Aber Schulden sind gut für die Gläubiger. Die Finanzinstitute und Banken lieben Schuldner. Und es gibt die lachenden Privatunternehmen, die mit den Milliarden zahllose Aufträge abgesahnt haben. Für was und für wen wurden die vielen Milliarden ausgegeben? In welche privaten Kanäle ist die Kohle, die wir erschuftet haben, abgeflossen?
Parallelwelten
Die S-Bahn ist ja ständig in der Selbstfindung. Aufgrund der Schlechtleistung bei den Schichten fangen manche an sich selbst „zu disponieren“. Tauschbörsen haben Konjunktur.
Bei der Gelegenheit, nur mal so zum auffrischen; wozu sind die Chefetagen und sogenannten Führungskräfte noch mal gut?

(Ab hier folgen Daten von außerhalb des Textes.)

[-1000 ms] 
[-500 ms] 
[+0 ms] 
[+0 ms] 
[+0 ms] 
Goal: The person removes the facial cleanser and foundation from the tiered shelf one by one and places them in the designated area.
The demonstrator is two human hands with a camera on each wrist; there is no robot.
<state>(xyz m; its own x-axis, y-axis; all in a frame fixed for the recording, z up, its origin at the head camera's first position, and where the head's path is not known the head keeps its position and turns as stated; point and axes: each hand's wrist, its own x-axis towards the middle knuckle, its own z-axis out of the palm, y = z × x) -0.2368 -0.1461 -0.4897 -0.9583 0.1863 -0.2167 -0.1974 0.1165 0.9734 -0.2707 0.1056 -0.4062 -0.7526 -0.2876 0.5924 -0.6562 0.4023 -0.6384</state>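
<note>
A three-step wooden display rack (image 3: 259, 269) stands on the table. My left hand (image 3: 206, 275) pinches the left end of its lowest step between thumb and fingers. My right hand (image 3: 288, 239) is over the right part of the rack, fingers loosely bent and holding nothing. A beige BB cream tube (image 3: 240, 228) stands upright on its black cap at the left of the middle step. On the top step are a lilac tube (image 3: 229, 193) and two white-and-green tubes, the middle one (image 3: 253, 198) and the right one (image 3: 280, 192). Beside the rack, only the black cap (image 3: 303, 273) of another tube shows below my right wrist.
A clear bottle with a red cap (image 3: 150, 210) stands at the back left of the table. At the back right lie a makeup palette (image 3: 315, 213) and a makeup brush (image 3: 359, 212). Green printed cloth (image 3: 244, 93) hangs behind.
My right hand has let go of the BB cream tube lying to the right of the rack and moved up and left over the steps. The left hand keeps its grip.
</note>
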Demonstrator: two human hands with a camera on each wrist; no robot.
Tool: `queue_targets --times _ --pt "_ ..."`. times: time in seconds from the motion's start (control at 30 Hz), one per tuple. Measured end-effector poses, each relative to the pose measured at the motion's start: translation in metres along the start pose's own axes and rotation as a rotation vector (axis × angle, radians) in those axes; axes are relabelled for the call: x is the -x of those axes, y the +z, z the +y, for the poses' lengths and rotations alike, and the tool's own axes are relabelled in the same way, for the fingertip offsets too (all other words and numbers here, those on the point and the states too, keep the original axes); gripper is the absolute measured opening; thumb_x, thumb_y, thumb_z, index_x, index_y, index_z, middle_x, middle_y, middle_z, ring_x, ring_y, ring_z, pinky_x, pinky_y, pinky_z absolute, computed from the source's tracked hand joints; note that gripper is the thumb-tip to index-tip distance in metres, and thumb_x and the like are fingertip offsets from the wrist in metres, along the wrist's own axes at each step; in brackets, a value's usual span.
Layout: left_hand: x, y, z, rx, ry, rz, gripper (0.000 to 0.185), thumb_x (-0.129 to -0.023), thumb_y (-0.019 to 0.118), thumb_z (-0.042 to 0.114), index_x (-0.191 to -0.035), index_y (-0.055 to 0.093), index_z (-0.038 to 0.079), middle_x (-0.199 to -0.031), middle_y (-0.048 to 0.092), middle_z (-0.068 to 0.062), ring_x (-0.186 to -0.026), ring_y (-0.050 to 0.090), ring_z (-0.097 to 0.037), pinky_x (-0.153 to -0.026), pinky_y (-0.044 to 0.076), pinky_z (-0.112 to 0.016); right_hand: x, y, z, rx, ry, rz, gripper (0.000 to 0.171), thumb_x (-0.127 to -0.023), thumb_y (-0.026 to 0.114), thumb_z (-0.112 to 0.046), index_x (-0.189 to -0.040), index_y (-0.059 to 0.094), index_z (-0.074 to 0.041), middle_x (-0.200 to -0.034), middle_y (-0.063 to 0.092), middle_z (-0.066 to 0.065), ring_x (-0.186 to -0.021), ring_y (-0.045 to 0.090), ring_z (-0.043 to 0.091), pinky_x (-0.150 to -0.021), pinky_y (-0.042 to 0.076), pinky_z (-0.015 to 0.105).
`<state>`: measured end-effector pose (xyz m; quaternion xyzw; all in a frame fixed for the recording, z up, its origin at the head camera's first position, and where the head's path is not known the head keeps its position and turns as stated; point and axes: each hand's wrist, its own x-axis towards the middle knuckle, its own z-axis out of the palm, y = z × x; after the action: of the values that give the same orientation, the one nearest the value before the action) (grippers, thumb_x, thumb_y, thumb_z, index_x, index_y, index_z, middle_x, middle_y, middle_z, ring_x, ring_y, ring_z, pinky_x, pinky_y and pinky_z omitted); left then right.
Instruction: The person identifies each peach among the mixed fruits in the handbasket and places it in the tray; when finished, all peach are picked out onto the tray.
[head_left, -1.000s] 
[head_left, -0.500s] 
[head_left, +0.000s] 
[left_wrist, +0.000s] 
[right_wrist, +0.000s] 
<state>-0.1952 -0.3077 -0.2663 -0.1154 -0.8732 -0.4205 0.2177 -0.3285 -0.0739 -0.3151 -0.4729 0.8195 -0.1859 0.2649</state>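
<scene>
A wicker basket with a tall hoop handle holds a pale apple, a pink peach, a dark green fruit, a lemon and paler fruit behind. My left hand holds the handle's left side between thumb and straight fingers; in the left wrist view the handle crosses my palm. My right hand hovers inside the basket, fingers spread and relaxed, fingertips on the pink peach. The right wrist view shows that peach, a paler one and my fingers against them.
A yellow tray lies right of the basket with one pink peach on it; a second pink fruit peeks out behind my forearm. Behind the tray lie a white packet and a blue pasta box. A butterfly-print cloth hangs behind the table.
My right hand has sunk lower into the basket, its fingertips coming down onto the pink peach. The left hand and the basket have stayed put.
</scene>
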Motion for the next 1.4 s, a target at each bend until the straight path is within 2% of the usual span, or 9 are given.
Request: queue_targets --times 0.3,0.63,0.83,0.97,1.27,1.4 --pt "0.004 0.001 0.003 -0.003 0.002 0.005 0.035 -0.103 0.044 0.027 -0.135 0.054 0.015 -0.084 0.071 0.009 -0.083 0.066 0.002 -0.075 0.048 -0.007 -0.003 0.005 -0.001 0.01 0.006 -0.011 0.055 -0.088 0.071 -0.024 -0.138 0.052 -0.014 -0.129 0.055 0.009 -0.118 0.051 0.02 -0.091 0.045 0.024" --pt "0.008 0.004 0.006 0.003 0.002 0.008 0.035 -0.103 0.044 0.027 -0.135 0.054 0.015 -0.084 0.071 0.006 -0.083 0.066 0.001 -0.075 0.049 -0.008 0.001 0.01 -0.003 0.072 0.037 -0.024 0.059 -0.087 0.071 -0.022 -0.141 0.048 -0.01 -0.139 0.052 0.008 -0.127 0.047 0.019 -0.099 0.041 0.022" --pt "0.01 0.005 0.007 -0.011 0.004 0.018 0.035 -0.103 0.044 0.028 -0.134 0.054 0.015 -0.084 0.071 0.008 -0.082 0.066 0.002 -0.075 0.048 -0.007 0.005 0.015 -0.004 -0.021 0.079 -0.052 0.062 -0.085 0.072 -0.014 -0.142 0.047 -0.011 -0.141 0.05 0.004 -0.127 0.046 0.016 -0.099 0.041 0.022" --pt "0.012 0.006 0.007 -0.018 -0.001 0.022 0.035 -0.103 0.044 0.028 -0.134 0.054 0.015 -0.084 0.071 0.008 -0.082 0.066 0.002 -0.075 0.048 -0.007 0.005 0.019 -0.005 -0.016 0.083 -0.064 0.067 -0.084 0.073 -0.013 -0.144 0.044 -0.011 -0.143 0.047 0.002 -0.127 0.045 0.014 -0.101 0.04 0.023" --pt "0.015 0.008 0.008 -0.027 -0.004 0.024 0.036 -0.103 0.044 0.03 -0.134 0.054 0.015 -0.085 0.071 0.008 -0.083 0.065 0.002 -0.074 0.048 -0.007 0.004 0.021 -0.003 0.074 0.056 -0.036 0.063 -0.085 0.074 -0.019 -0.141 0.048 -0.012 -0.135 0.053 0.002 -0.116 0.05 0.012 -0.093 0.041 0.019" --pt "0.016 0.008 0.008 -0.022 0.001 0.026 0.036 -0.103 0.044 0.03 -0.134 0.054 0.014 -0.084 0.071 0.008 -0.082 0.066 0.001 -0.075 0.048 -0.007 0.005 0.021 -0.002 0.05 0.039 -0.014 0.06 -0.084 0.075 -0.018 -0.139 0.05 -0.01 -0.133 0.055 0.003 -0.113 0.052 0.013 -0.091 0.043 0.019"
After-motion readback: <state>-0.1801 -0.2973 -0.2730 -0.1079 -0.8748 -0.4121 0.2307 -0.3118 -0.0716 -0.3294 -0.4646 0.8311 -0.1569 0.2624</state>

Chronische Mangelerscheinungen
Es gab da ein paar Versprechungen zur neuen BV Arbeitszeit letztes Jahr, von wegen Bettel-SMS sind vorbei, bessere Verteilung, schicke Diagramme und „das neue System lebt“. Nur, was auch gut lebt, sind die Bettel-SMS. Sogar ganz ohne Grippewelle.
Jede Umstrukturierung solcher Art nervt nur und verhindert nie die Folgen des künstlich herbeigeführten Personalmangels.
Tarifverhandlungen – wohin geht die Reise?
Der Boni-Verteidigungs-Vorstand der DB läuft sich warm und erklärt öffentlich, warum die GDLer voll falsch liegen. Die EVG-Oberen eifern ihnen nach. Alle schütteln die Fäuste. Ist wie beim Wrestling.
Der Vorstand rechnet mit Streiks, aber will die nicht. Die GDL-Chefs reden auch von Streik, aber wollen ihn vermeiden. Klingt nach gewisser Einigkeit.
Wir werden es jedenfalls nicht so gemütlich wie die auserwählten Verhandlungskommissionen in den 4-Sterne-Hotels haben. Also, was tun? Irgendwie müssen wir uns zusammenraufen und das diskutieren, damit unsere Forderungen ernst genommen werden.
Abtreibungsverbot in Polen wieder mit Demonstrationen beantwortet
Letzte Woche hat die polnische Regierung trotz massiver Proteste im Herbst das Verbot von Abtreibungen durchgesetzt, außer in Fällen von Vergewaltigung oder Gefahr für das Leben der Mutter. Seitdem sind wieder fast jeden Tag tausende Demonstranten auf der Straße. Sie haben Recht, nicht aufzugeben. Ende letzten Jahres setzte die Bevölkerung in Argentinien das Recht auf Abtreibung durch. „Heute Argentinien, morgen Polen!“ ist daher ein Slogan, der laut in Polen skandiert wird.
Commerzbank und Siemens Energy – viel kriminelle Energy beim Stellenabbau
Siemens Energy streicht 7.800 Stellen, die Commerzbank will 10.000 Vollzeitstellen streichen. Die Unternehmen sollen profitabler werden. Die neuesten Ankündigungen stehen in einer ganzen Reihe von Stellenabbau. Letztens erst H&M und Douglas.
Eine der drängenden Fragen ist, wie können sich die Beschäftigten aus der Falle der ewigen Verhandlungen um „sozialverträglichen Abbau“ und falsche Versprechungen befreien und gemeinsam gegen die Pläne mobilisieren: für den Erhalt aller Arbeitsplätze!